Les images, mais aussi les réactions que celles-ci provoquent chez les adultes, peuvent ébranler les enfants; ces derniers pourront se sentir déprimés, inquiets, tristes, nerveux ou apeurés, en plus de faire des cauchemars. «Certains vont même développer des rituels, comme de vérifier si les portes sont bien fermées, ou poser les mêmes questions à répétition», note la Dre Amirali. C'est un signe: nos petits ont besoin d'être rassurés.

Images-chocs dans les médias: une question d'âge?

Des études ont démontré que les enfants craignent davantage la violence présentée aux nouvelles que celle qui s'observe dans d'autres types d'émissions. La peur associée à cette violence aura aussi tendance à s'accentuer à mesure que l'enfant vieillit, puisqu'il est plus en mesure de distinguer la réalité de la fiction, indique le Réseau Éducation-Médias. «Les enfants de moins de cinq ans sont plus affectés par des images fantastiques, avance Mathew Johnson, directeur de l'éducation pour l'organisme. Comme ils ne font pas la différence avec la réalité, ils vont être frappés par le spectaculaire. Passé l'âge de sept ans, les enfants savent distinguer la réalité de la fiction; ils sont donc plus troublés par des images réalistes.»

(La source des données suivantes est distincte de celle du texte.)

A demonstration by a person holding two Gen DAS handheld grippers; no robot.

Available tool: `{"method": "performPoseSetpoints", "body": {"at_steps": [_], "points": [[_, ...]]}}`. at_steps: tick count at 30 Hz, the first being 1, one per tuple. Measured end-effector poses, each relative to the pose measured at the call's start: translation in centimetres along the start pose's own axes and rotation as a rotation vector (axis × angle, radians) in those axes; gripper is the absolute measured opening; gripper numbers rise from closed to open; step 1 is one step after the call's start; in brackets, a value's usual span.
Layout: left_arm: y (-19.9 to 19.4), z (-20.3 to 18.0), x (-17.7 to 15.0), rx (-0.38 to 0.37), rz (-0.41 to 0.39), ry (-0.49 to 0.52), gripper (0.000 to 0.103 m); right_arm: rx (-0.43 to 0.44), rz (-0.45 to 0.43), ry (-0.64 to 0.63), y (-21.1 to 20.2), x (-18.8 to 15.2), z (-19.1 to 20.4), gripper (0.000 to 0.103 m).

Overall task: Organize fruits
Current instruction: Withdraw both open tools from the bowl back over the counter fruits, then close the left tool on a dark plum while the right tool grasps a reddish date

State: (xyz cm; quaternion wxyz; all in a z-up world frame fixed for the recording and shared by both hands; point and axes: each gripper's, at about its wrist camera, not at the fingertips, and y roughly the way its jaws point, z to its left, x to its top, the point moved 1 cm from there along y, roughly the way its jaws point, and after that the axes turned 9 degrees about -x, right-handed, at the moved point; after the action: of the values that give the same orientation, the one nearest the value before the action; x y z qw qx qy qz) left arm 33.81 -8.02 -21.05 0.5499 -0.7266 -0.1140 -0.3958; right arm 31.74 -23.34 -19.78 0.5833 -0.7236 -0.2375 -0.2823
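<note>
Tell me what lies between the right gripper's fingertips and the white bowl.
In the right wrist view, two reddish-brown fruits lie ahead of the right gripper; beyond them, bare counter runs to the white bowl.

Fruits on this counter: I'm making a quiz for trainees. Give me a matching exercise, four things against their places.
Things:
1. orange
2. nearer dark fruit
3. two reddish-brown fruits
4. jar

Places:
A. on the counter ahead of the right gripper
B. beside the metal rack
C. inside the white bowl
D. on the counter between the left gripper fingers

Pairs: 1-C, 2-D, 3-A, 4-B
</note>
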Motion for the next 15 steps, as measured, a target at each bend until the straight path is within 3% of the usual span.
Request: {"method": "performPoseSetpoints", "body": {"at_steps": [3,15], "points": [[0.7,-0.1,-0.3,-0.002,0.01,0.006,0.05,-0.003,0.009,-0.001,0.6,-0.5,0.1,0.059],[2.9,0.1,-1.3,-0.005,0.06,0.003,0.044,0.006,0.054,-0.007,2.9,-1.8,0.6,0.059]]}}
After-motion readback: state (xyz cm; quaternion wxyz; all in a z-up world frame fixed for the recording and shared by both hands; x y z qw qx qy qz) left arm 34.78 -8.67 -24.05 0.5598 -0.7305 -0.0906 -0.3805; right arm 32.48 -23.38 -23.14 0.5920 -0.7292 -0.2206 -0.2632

Catastrophes dans les médias: difficile d'y échapper

On peut penser que la solution consiste à interdire les bulletins de nouvelles aux enfants, mais ce n'est pas aussi simple. Il est en effet presque impossible de protéger nos enfants des nouvelles, surtout lorsqu'ils fréquentent la garderie ou l'école. Il faut plutôt miser sur la supervision.

Mathew Johnson suggère de regarder les informations télévisées avec son enfant et de répondre à ses questions afin de lui expliquer les événements. «Le meilleur traitement est l'exposition», confirme la Dre Amarili. La psychiatre suggère de montrer graduellement aux enfants des nouvelles qui peuvent avoir un impact sur eux. «On peut utiliser cette méthode pour accroître la résistance de l'enfant, à la condition de discuter avec lui et d'être à l'écoute pour bien cerner ses préoccupations», précise-t-elle. Attention: on ne doit pas exposer son enfant à des images qui dépassent ses limites! «Il est important d'avoir une idée de ce que notre enfant est capable de tolérer», insiste la spécialiste.